:: Task ::
Only the lines of the data below from the one with "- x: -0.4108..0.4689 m" through the one with "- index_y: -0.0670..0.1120" are wanted. Repeat them exactly.

:: Data block ::

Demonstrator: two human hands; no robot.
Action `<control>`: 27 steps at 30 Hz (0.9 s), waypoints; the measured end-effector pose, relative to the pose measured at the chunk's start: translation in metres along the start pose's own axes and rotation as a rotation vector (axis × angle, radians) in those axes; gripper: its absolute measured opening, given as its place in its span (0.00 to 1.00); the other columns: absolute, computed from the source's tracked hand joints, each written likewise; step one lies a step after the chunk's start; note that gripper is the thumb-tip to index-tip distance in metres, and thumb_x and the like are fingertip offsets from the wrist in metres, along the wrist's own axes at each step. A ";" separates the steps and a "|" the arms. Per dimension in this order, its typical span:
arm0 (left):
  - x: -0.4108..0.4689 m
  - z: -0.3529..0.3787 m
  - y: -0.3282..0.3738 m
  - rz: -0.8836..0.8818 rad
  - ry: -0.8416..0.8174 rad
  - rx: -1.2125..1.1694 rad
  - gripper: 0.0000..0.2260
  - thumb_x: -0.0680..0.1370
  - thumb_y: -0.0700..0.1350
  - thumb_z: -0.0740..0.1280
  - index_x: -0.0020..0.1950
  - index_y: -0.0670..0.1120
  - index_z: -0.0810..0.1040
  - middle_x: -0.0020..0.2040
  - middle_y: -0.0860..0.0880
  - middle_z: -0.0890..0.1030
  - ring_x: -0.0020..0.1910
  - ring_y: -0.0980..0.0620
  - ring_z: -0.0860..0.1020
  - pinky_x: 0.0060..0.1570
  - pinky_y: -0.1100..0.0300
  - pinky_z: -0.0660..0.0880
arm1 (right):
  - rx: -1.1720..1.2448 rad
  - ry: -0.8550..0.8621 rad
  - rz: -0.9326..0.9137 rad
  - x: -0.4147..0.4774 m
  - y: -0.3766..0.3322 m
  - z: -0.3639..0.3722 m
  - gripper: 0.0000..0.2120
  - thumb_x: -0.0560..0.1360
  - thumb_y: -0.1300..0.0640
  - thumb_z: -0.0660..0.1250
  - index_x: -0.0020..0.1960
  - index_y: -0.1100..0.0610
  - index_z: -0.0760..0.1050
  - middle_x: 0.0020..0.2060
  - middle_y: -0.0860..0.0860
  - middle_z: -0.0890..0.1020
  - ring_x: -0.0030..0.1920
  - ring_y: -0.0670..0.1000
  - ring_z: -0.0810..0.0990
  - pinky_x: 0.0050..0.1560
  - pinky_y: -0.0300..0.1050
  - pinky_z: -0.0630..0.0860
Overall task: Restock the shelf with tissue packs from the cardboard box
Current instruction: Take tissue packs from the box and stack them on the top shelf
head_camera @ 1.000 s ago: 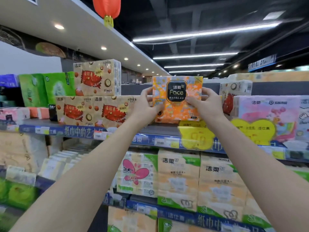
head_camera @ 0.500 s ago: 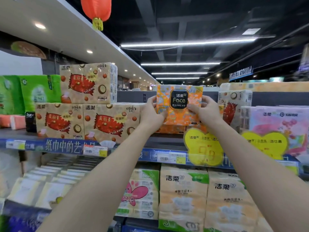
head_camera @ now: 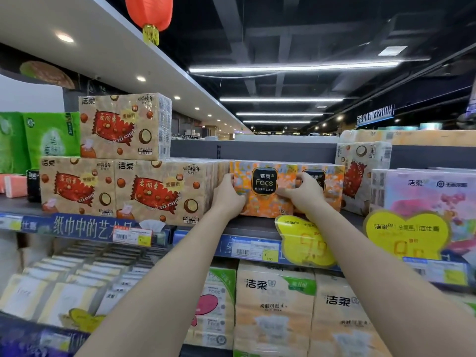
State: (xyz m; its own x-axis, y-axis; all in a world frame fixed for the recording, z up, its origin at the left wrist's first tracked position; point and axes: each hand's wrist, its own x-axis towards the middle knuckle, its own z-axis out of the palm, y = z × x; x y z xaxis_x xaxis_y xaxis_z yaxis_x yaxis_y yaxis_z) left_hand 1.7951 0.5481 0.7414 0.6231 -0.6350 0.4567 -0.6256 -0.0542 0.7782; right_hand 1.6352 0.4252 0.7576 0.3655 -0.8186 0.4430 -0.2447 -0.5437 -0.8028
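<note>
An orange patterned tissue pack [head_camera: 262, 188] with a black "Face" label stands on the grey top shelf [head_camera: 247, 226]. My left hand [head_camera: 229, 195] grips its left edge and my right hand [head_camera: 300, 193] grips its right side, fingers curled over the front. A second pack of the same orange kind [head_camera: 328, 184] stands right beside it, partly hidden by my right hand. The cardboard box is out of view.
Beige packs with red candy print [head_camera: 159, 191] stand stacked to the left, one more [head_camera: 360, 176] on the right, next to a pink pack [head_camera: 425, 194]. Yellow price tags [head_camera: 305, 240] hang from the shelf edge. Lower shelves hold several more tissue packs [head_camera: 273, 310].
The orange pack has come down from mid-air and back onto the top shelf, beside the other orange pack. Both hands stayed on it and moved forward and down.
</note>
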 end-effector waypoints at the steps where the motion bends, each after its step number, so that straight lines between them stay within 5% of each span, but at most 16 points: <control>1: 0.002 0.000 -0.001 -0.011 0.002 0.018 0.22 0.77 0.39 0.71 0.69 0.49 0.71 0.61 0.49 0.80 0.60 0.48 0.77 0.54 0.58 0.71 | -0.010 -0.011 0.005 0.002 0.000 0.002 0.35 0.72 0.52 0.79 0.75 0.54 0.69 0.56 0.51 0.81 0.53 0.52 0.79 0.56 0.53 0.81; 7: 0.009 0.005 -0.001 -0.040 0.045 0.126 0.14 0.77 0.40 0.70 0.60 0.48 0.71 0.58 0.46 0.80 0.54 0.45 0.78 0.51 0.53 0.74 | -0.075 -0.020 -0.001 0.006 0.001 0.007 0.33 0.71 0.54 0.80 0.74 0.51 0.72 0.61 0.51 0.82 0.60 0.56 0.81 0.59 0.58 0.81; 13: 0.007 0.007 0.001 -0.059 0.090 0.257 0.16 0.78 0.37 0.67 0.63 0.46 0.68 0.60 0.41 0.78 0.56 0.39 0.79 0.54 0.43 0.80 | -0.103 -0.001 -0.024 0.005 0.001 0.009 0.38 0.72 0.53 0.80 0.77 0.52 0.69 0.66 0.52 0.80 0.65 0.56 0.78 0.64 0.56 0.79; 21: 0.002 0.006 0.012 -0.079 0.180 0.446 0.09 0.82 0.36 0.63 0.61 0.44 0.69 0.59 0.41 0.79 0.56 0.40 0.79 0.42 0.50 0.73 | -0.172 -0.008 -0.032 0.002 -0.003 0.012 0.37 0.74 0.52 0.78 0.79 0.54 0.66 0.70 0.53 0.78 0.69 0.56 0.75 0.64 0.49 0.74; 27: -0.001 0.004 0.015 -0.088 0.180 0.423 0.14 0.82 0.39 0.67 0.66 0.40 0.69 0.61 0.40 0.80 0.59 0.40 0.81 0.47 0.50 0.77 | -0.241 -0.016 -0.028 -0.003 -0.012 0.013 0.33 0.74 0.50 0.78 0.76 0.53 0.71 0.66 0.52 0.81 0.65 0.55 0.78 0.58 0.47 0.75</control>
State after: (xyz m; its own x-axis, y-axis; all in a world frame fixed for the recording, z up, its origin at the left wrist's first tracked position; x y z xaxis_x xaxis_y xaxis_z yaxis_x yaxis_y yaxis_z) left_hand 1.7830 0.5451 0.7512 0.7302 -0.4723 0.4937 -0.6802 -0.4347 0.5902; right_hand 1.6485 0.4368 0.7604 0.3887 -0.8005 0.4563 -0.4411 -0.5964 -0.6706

:: Expected answer ::
  - x: -0.4108..0.4689 m
  - z: -0.3529..0.3787 m
  - y: -0.3282..0.3738 m
  - rz: -0.8836..0.8818 rad
  - ry: -0.8416..0.8174 rad
  - rx: -1.2125..1.1694 rad
  - gripper: 0.0000..0.2260
  - thumb_x: -0.0680..0.1370
  - thumb_y: -0.0700..0.1350
  - thumb_z: -0.0740..0.1280
  - index_x: -0.0020..0.1950
  - index_y: -0.0670..0.1120

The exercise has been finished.